**Try it**
Restate the listing exactly.

- Opening Delimiter -

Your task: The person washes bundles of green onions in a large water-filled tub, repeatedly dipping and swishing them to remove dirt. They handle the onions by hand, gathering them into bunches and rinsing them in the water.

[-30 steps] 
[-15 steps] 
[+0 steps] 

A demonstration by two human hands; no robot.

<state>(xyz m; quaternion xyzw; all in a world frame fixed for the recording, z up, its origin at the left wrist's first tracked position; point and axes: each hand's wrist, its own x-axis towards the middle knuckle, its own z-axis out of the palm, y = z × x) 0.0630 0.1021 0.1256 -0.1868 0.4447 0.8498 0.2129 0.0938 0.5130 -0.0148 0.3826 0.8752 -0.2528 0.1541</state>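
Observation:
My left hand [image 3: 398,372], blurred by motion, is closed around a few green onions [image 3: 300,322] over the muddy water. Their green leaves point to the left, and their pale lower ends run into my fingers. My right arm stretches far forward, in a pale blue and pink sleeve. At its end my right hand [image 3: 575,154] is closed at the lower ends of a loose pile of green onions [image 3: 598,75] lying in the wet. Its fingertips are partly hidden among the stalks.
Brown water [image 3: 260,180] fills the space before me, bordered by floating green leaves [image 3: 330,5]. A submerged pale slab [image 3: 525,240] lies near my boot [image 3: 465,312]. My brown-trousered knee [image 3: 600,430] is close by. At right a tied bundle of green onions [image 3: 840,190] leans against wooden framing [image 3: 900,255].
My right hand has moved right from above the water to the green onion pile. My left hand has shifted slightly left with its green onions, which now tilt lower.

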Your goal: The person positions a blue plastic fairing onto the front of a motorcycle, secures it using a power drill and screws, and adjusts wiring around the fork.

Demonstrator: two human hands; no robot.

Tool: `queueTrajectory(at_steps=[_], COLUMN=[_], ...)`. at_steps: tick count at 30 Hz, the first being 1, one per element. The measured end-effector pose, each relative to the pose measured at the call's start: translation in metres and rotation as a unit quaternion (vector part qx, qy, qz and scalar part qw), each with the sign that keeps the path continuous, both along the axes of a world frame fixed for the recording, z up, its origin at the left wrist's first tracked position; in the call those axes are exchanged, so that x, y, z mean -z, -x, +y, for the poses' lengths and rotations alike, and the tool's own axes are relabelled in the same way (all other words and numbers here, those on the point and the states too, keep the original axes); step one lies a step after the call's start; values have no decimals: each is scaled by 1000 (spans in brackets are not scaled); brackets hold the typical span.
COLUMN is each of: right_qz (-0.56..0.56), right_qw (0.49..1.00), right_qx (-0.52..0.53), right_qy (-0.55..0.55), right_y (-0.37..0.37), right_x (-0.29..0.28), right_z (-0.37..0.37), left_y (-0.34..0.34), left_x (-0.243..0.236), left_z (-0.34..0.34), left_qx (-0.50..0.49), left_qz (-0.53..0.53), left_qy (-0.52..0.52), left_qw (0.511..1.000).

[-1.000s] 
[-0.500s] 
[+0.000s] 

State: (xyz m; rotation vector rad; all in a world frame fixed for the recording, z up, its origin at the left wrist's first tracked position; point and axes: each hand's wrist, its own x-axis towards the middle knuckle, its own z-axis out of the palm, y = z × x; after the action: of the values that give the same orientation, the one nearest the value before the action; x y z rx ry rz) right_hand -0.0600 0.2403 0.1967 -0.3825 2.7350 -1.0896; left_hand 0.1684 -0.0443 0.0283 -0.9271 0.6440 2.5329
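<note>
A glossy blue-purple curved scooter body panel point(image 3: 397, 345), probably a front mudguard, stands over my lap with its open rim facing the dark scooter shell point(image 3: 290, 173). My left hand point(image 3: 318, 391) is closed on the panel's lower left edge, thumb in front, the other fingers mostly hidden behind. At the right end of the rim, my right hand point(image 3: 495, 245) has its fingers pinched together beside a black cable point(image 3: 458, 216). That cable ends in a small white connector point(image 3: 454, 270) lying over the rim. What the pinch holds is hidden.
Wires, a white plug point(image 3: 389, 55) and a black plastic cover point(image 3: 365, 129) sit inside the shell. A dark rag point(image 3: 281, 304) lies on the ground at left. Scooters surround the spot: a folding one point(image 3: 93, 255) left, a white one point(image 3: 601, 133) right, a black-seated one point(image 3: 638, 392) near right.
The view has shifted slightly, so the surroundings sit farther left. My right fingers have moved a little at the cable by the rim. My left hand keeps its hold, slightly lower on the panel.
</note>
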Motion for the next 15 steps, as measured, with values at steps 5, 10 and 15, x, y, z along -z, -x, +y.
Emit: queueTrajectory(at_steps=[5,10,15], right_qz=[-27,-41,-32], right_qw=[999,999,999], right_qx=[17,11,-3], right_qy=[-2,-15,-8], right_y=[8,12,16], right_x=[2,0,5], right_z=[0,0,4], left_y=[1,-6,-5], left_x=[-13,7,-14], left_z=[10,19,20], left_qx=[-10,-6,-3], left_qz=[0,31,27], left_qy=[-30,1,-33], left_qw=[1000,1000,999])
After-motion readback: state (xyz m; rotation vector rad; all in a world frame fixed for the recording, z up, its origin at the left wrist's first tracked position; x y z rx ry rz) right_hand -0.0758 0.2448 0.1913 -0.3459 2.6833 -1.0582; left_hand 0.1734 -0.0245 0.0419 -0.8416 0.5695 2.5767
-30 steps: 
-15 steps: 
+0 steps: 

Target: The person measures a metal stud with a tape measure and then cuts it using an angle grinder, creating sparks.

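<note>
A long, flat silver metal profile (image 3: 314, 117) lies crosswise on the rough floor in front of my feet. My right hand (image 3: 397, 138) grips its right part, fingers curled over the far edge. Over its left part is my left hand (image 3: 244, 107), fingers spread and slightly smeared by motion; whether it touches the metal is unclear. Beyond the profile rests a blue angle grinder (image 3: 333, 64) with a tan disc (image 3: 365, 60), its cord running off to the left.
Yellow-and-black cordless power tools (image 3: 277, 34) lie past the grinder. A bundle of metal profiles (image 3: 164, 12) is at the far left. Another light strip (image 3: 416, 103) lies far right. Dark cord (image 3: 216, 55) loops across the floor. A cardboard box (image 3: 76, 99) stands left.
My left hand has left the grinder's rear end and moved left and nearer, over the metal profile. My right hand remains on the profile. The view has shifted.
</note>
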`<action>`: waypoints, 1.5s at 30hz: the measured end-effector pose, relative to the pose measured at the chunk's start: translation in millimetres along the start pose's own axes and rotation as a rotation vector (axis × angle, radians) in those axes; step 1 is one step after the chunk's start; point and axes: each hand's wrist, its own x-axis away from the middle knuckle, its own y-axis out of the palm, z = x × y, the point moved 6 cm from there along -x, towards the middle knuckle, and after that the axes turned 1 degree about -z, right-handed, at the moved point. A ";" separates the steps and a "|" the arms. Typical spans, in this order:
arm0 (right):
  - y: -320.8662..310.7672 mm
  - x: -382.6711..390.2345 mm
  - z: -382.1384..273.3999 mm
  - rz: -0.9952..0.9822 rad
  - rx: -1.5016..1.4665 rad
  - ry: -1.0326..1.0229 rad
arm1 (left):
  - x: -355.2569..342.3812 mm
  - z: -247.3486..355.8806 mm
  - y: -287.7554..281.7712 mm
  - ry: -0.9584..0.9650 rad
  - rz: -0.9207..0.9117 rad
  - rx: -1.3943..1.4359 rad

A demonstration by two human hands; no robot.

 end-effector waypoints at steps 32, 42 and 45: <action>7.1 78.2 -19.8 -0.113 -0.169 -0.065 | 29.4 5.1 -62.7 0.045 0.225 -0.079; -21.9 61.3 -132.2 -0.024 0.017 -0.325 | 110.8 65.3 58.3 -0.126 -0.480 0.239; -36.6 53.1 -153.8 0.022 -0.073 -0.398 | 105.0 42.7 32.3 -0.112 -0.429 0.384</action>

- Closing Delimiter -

**Completed task**
Your task: The person washes bundles of green onions in a large water-filled tub, repeatedly dipping and swishing them to remove dirt. They handle the onions by hand, gathering them into bunches and rinsing them in the water.

[-30 steps] 
[-15 steps] 
[+0 steps] 

A demonstration by two human hands; no robot.

<state>(xyz m; quaternion xyzw; all in a world frame fixed for the recording, z up, its origin at the left wrist's first tracked position; point and axes: each hand's wrist, its own x-axis towards the middle knuckle, its own z-axis out of the palm, y = z × x) 0.0630 0.1021 0.1256 -0.1868 0.4447 0.8498 0.2129 0.0938 0.5130 -0.0148 0.3826 0.8752 -0.2528 0.1541</state>
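Observation:
My left hand [image 3: 398,372], blurred by motion, is closed around a few green onions [image 3: 300,322] over the muddy water. Their green leaves point to the left, and their pale lower ends run into my fingers. My right arm stretches far forward, in a pale blue and pink sleeve. At its end my right hand [image 3: 575,154] is closed at the lower ends of a loose pile of green onions [image 3: 598,75] lying in the wet. Its fingertips are partly hidden among the stalks.
Brown water [image 3: 260,180] fills the space before me, bordered by floating green leaves [image 3: 330,5]. A submerged pale slab [image 3: 525,240] lies near my boot [image 3: 465,312]. My brown-trousered knee [image 3: 600,430] is close by. At right a tied bundle of green onions [image 3: 840,190] leans against wooden framing [image 3: 900,255].
My right hand has moved right from above the water to the green onion pile. My left hand has shifted slightly left with its green onions, which now tilt lower.
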
Your goal: The person positions a blue plastic fairing onto the front of a motorcycle, secures it using a power drill and screws, and adjusts wiring around the fork.

Demonstrator: two human hands; no robot.

Tool: `queueTrajectory(at_steps=[_], COLUMN=[_], ...)`. at_steps: tick count at 30 Hz, the first being 1, one per element. The measured end-effector pose, each relative to the pose measured at the call's start: translation in metres and rotation as a unit quaternion (vector part qx, qy, qz and scalar part qw), each with the sign that keeps the path continuous, both along the axes of a world frame fixed for the recording, z up, its origin at the left wrist's first tracked position; in the call those axes are exchanged, so that x, y, z mean -z, -x, +y, for the poses' lengths and rotations alike, and the tool's own axes are relabelled in the same way (all other words and numbers here, those on the point and the states too, keep the original axes); step one lies a step after the call's start; values have no decimals: each is scaled by 1000 (spans in brackets are not scaled); brackets hold the typical span.
COLUMN is each of: right_qz (-0.56..0.56), right_qw (0.49..1.00), right_qx (-0.52..0.53), right_qy (-0.55..0.55), right_y (-0.37..0.37), right_x (-0.29..0.28), right_z (-0.37..0.37), left_y (-0.34..0.34), left_x (-0.243..0.236), left_z (-0.34..0.34), left_qx (-0.50..0.49), left_qz (-0.53..0.53), left_qy (-0.52..0.52), left_qw (0.511..1.000).

[-1.000s] 
[-0.500s] 
[+0.000s] 

State: (xyz m; rotation vector rad; all in a world frame fixed for the recording, z up, its origin at the left wrist's first tracked position; point and axes: each hand's wrist, its own x-axis towards the middle knuckle, its own z-axis out of the palm, y = z × x; after the action: of the values that give the same orientation, the one nearest the value before the action; x y z rx ry rz) right_hand -0.0600 0.2403 0.1967 -0.3825 2.7350 -1.0896; left_hand 0.1684 -0.0443 0.0283 -0.9271 0.6440 2.5329
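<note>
A glossy blue-purple curved scooter body panel point(image 3: 397, 345), probably a front mudguard, stands over my lap with its open rim facing the dark scooter shell point(image 3: 290, 173). My left hand point(image 3: 318, 391) is closed on the panel's lower left edge, thumb in front, the other fingers mostly hidden behind. At the right end of the rim, my right hand point(image 3: 495, 245) has its fingers pinched together beside a black cable point(image 3: 458, 216). That cable ends in a small white connector point(image 3: 454, 270) lying over the rim. What the pinch holds is hidden.
Wires, a white plug point(image 3: 389, 55) and a black plastic cover point(image 3: 365, 129) sit inside the shell. A dark rag point(image 3: 281, 304) lies on the ground at left. Scooters surround the spot: a folding one point(image 3: 93, 255) left, a white one point(image 3: 601, 133) right, a black-seated one point(image 3: 638, 392) near right.
The view has shifted slightly, so the surroundings sit farther left. My right fingers have moved a little at the cable by the rim. My left hand keeps its hold, slightly lower on the panel.
</note>
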Motion for the next 15 steps, as measured, with values at steps 5, 10 and 15, x, y, z along -z, -x, +y.
Emit: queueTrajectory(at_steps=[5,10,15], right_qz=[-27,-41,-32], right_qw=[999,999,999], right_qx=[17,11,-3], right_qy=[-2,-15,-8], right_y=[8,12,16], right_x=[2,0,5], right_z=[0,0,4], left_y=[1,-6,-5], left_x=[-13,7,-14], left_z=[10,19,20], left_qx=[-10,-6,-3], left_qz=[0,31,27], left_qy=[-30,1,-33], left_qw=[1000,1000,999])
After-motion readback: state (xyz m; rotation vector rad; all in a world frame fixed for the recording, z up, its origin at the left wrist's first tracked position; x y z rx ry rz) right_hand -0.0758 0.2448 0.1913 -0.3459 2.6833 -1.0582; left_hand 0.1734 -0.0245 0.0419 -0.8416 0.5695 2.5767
-30 steps: 
-15 steps: 
+0 steps: 

Target: The person measures a metal stud with a tape measure and then cuts it using an angle grinder, creating sparks.

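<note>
A long, flat silver metal profile (image 3: 314, 117) lies crosswise on the rough floor in front of my feet. My right hand (image 3: 397, 138) grips its right part, fingers curled over the far edge. Over its left part is my left hand (image 3: 244, 107), fingers spread and slightly smeared by motion; whether it touches the metal is unclear. Beyond the profile rests a blue angle grinder (image 3: 333, 64) with a tan disc (image 3: 365, 60), its cord running off to the left.
Yellow-and-black cordless power tools (image 3: 277, 34) lie past the grinder. A bundle of metal profiles (image 3: 164, 12) is at the far left. Another light strip (image 3: 416, 103) lies far right. Dark cord (image 3: 216, 55) loops across the floor. A cardboard box (image 3: 76, 99) stands left.
My left hand has left the grinder's rear end and moved left and nearer, over the metal profile. My right hand remains on the profile. The view has shifted.
</note>
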`<action>`: waypoints, 1.5s at 30hz: the measured end-effector pose, relative to the pose measured at the chunk's start: translation in millimetres along the start pose's own axes and rotation as a rotation vector (axis × angle, radians) in those axes; step 1 is one step after the chunk's start; point and axes: each hand's wrist, its own x-axis away from the middle knuckle, its own y-axis out of the palm, z = x × y, the point moved 6 cm from there along -x, towards the middle knuckle, and after that the axes turned 1 degree about -z, right-handed, at the moved point. A ";" separates the steps and a "|" the arms. Typical spans, in this order:
arm0 (right):
  - y: -320.8662..310.7672 mm
  - x: -382.6711..390.2345 mm
  - z: -382.1384..273.3999 mm
  - rz: -0.9952..0.9822 rad
  - rx: -1.5016..1.4665 rad
  - ry: -1.0326..1.0229 rad
arm1 (left):
  - x: -355.2569..342.3812 mm
  - z: -247.3486..355.8806 mm
  - y: -287.7554..281.7712 mm
  - ry: -0.9584..0.9650 rad
  - rz: -0.9207..0.9117 rad
  - rx: -1.3943..1.4359 rad

A demonstration by two human hands; no robot.

 end-effector waypoints at steps 32, 42 and 45: <action>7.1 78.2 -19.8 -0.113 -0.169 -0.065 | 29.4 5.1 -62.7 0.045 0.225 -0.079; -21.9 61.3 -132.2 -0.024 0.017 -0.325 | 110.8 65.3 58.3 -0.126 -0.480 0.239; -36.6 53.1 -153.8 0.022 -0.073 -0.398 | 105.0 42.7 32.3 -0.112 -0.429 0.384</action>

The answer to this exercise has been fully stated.